От общих замечаний перейдем к идеям г-на Мережковского. Он считает, что только тот человек заслуживает внимания и уважения, который сознательно и прямолинейно стремится создать религию. В этом коренится и его уважение к Наполеону: «Да, — пишет он, — в эгоизме Наполеона, безумном или животном, с точки зрения нравственности „позитивной“, не желающей быть и не смеющей не быть „христианской“, скрывается, с иной точки зрения, нечто высшее, потустороннее, первозданное, премирное, религиозное: „Я создавал религии“. — Как будто не себя он любит в себе, а ему самому еще неоткрывшееся, неведомое».[232] Правда, г-н Мережковский недолго верит Наполеону и со свойственным ему чарующим непостоянством, через 35 страниц, приводя вновь слова Наполеона: «я создавал религию», уже не придает им большого значения. «Ну, конечно, — говорит он, — никакой религии Наполеон не создавал, а, если и создавал, то не создал и не мог создать».[233] Тут и форшлаг «ну, конечно» годится, тут и трель и даже самое продолжительное фермато было бы кстати. А уместнее всего была бы ссылка на 41 страницу, где утверждается противное. Таким образом, как я уже заметил, г-н Мережковский достиг бы высшей цели, какая только возможна в настоящее время в литературе — провозглашения свободы человеческого суждения от всего, навязанного извне.
Вторым великим качеством Наполеона г-н Мережковский считает его убеждение, что власть его, хотя она и добыта им силой, собственно, все-таки дана ему Богом. И он, с восторгом, десятки раз повторяет сказанную Наполеоном фразу: «Dio mi la dona, guai a chi la tocca».[234]
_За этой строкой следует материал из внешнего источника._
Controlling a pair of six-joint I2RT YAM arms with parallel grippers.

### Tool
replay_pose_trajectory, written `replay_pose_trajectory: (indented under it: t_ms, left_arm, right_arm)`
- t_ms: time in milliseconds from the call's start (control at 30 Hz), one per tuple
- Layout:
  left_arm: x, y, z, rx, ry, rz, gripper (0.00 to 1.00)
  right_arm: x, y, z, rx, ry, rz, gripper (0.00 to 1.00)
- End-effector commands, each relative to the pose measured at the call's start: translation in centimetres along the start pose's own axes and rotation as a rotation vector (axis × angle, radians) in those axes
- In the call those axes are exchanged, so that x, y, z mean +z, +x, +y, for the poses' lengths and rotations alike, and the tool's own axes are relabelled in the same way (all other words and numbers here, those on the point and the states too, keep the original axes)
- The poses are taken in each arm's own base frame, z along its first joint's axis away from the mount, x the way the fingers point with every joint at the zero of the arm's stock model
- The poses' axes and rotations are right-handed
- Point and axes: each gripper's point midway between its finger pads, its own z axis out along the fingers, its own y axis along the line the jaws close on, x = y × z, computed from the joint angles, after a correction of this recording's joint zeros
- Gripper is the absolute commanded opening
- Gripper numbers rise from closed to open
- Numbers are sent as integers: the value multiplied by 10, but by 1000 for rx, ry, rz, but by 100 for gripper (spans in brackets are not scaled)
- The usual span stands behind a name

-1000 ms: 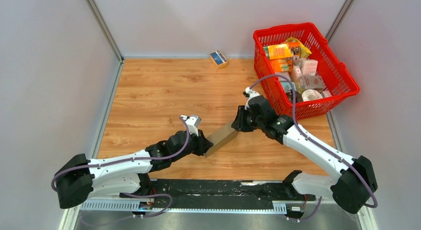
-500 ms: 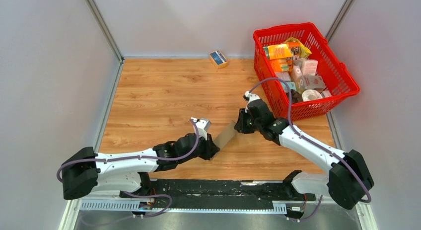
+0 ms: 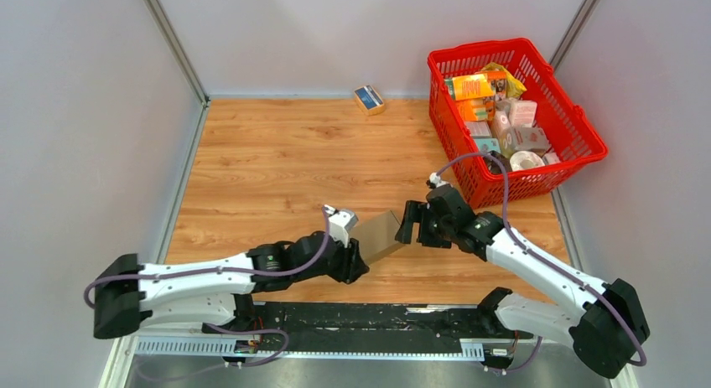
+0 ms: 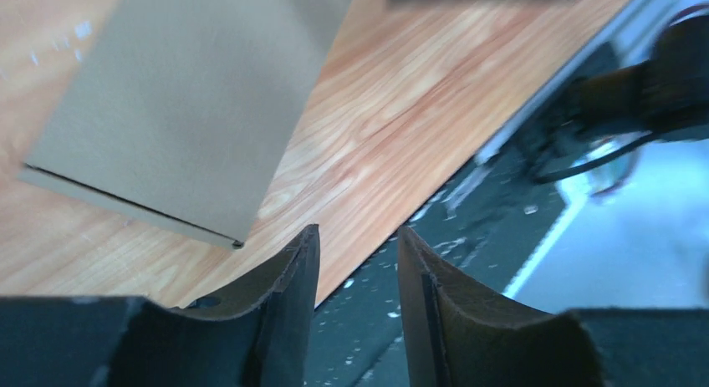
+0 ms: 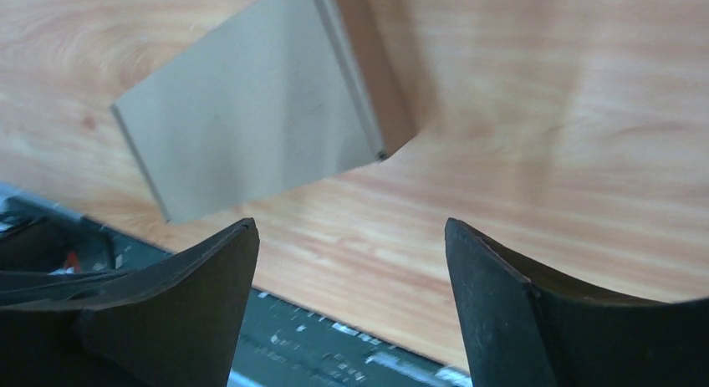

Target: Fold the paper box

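Observation:
The paper box (image 3: 381, 235), plain brown cardboard and closed up flat-sided, lies on the wooden table (image 3: 277, 162) between my two grippers, held by neither. My left gripper (image 3: 355, 264) is just left of and nearer than the box; in the left wrist view the box (image 4: 192, 103) sits up and to the left of the left gripper (image 4: 355, 236), which is open with nothing in the gap. My right gripper (image 3: 408, 224) stands wide open just right of the box. The right wrist view shows the box (image 5: 251, 145) ahead of the right gripper (image 5: 351, 228), apart from both fingers.
A red basket (image 3: 587, 145) filled with printed packages stands at the back right. A small blue-and-tan box (image 3: 369, 98) lies at the table's far edge. A black rail (image 3: 369, 317) runs along the near edge, close behind the box. Grey walls close both sides.
Both grippers were shut on the box's ends and have opened and let it go. The box now rests on the table; the right gripper has drawn back to the right.

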Motion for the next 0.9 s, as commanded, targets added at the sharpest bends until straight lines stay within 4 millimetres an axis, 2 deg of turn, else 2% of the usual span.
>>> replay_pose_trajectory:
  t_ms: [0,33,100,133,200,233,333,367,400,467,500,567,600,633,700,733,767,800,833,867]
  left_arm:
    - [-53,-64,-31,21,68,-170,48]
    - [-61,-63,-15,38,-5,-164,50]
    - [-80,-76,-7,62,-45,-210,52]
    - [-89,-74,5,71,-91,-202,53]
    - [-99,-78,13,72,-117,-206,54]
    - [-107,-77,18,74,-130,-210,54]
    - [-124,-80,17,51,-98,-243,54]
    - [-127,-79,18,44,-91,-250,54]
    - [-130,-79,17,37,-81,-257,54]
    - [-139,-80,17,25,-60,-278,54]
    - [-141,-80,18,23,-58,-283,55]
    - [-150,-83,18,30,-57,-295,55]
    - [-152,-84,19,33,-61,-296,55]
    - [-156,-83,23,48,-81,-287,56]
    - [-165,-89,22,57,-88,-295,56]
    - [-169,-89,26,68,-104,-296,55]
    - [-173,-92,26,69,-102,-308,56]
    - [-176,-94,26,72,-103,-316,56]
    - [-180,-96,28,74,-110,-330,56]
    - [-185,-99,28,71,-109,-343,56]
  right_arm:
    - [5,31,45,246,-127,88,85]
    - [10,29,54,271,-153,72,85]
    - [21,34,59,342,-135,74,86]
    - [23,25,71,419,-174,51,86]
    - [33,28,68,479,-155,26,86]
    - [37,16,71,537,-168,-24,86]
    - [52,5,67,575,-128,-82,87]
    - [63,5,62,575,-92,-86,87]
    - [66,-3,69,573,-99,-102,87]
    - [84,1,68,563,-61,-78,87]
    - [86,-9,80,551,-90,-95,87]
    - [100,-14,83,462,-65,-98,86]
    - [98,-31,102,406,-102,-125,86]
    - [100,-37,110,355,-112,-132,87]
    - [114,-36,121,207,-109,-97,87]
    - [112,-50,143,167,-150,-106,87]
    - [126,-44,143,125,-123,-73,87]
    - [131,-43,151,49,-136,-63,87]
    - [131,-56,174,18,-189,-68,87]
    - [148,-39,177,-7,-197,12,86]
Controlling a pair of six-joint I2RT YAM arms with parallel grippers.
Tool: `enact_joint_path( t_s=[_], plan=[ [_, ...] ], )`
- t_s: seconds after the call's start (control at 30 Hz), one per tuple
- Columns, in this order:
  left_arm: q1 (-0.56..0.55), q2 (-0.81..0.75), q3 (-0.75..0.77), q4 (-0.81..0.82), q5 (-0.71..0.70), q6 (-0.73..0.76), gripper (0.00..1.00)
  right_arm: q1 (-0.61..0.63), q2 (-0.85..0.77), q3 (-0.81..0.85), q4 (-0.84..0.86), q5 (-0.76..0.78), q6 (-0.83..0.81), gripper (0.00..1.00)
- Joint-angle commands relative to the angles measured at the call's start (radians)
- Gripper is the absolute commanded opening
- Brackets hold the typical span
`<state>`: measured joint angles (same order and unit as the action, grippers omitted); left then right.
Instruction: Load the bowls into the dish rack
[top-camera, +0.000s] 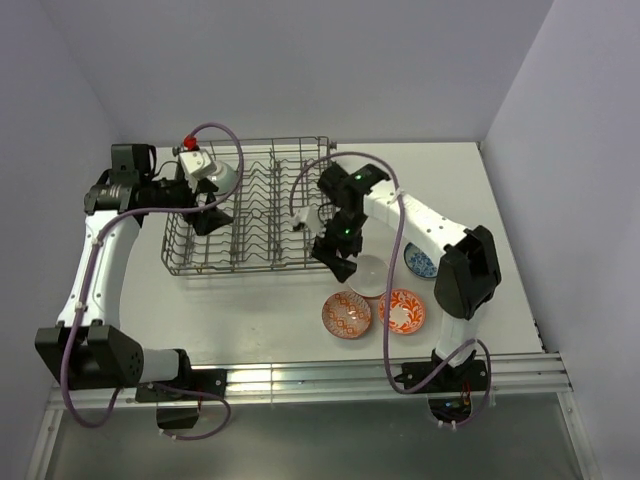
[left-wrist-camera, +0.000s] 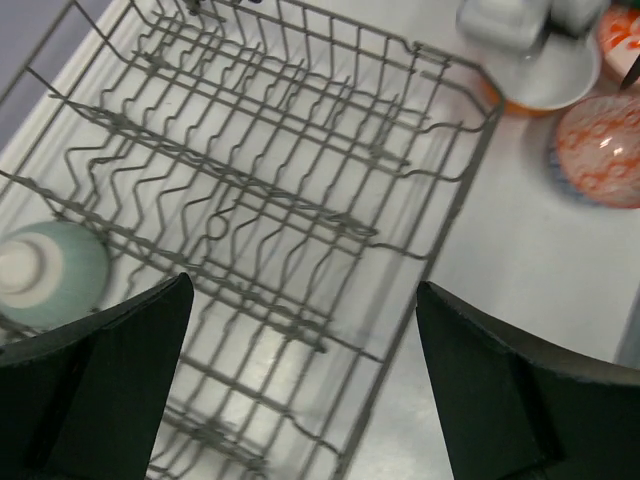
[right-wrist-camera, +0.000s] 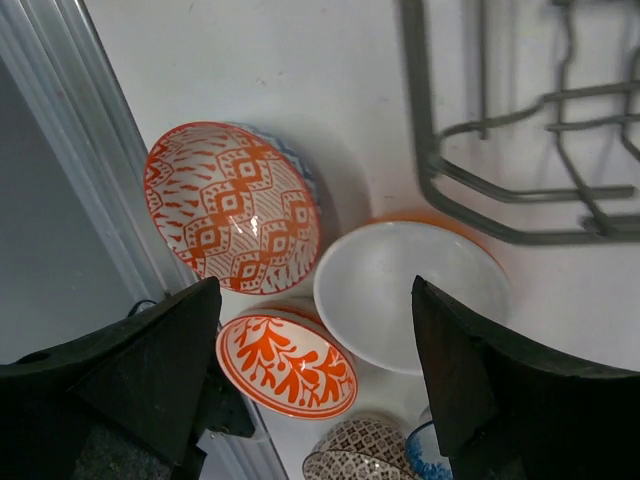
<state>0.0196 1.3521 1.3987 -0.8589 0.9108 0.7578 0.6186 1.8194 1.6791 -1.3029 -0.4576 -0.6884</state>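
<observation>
The grey wire dish rack (top-camera: 250, 205) stands at the back left of the table. My left gripper (top-camera: 207, 215) hangs open and empty over its left part; in the left wrist view (left-wrist-camera: 302, 285) a pale green bowl (left-wrist-camera: 50, 272) sits upside down in the rack (left-wrist-camera: 300, 180). My right gripper (top-camera: 336, 256) is open and empty just above the white bowl with orange outside (top-camera: 368, 276). In the right wrist view the gripper (right-wrist-camera: 315, 288) hovers over that white bowl (right-wrist-camera: 410, 295), with two red-orange bowls (right-wrist-camera: 235, 205) (right-wrist-camera: 285, 365), a grey-brown bowl (right-wrist-camera: 362, 455) and a blue-white bowl (right-wrist-camera: 425, 458) nearby.
The red-orange bowls (top-camera: 346, 314) (top-camera: 402, 310) and the blue-white bowl (top-camera: 420, 262) sit close together on the table right of the rack's front corner (right-wrist-camera: 500, 170). A metal rail (top-camera: 330, 375) runs along the near edge. Walls close in on both sides.
</observation>
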Motion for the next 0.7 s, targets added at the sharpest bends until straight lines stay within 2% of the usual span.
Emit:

Но если пошло на убеждения, то я позволю себе высказать убеждения прямо противоположные. Я считаю, что никто из людей не вправе создавать религию и что тут нечего создавать. Ибо одно из двух: либо Бог есть — и тогда религия дана нам Библией; либо Бога нет — тогда нам с Мережковским лучше всего замолчать. Что же касается Наполеонов, то в обоих случаях их деятельность — только возвышенное комедианство и кривлянье, которое с таким неподражаемым искусством изображено в «Войне и мире» гр. Толстым — одним из тех русских людей, который — что бы про него ни говорили — все-таки больше всех других сделал для разрушения престижа господствующих ныне научно-позитивных идей. А к этому и только к этому и сводится в настоящее время истинное дело тех, кто хочет оберечь религию от всепобеждающей обыденности. Обыденность тем и страшна, что она умеет все эксплуатировать в свою пользу и не раз уже обесценивала высшие религиозные истины, заставляя их служить своим целям. И далее, на мой взгляд, утверждения вроде тех, которые скрываются в итальянской фразе Наполеона, не только не свидетельствуют об особой близости человека к Богу и о серьезных религиозных исканиях, но наоборот, указывают на совершенный религиозный индифферентизм. Ибо вообразить себе, что первенство на земле, хотя добытое и собственными силами, а не по праву рождения, есть признак первенства также и перед Богом — значит забыть величайшее слово Евангелия о том, что первые здесь будут последними там… Когда Толстой писал о Наполеоне, он исходил из этой великой мысли (о которой, к слову сказать, г-н Мережковский ни разу в своей книге не вспомнил) — и опровергать его цитатами из Тэна не приходится. Чтоб окончательно противопоставить свое убеждение убеждениям г-на Мережковского, я скажу: страницы «Войны и мира», посвященные Наполеону — суть слава и гордость русской литературы.
Пусть, однако, читатель не думает, что я имею целью защищать писательскую репутацию гр. Толстого. Нет, к счастью, в этом надобности не представляется. Здесь речь идет о г-не Мережковском и о его «религии» — и только об этом. Я хочу установить тот факт, что г-н Мережковский под видом религии предложил нам пользующийся ныне в Европе таким исключительным успехом обыкновенный морализирующий идеализм. Почти каждая страница его книги служит тому доказательством.